**THE TASK**
Word for word, return the lines below from the first through the line that has "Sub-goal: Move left", dropping the pictures.

**DATASET EXTRACT**
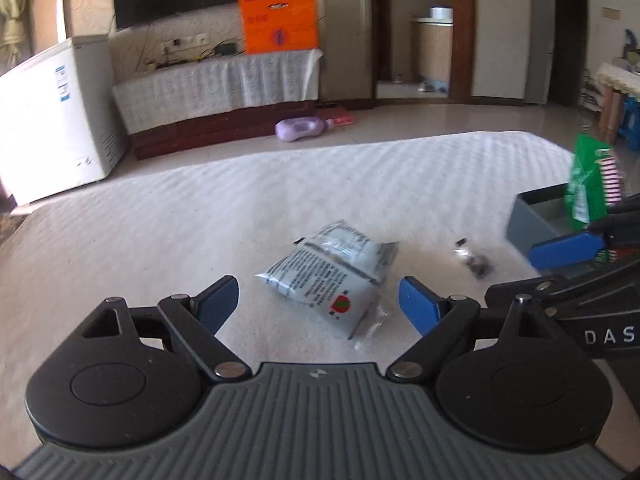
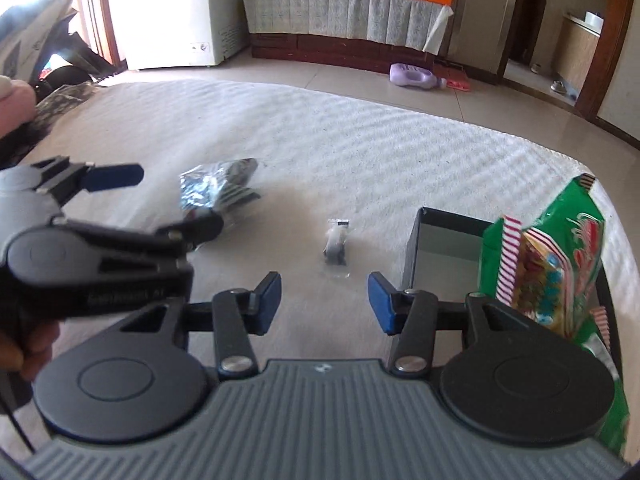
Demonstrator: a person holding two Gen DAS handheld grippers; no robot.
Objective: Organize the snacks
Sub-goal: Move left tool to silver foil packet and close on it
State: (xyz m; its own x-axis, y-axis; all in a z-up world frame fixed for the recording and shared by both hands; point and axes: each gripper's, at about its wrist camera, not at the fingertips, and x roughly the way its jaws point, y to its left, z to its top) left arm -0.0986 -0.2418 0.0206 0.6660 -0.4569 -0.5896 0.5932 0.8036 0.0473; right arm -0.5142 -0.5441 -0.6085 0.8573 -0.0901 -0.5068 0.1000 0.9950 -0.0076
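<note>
1. Between the blue pads of the left gripper lies a white printed plastic snack packet – the jaws stand wide apart and the pads do not press on it; it rests flat on the white ribbed tablecloth.
2. Beside that packet, toward the box, a small clear wrapped sweet with a dark filling lies on the cloth, apart from both grippers.
3. The right gripper has its jaws partly spread with nothing between them; only bare cloth shows in the gap, and the sweet lies just beyond its fingertips.
4. Past the sweet stands a dark grey open-topped cardboard box – the landmark for the rest.
5. A tall green foil snack bag with red-and-white striped edges stands upright in the box, leaning at the box's near corner.
6. On the far side of the packet from the box, in the right wrist view, a person's hand grips the left gripper's handle.
7. Well beyond the box, on the tiled floor, lies a lilac plastic bottle on its side, near a low cabinet draped in white cloth.
8. An orange carrier bag stands on that cabinet; a white chest freezer sits beside it.
</note>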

**ANSWER TO THIS EXERCISE**
Demonstrator: a person holding two Gen DAS handheld grippers; no robot.
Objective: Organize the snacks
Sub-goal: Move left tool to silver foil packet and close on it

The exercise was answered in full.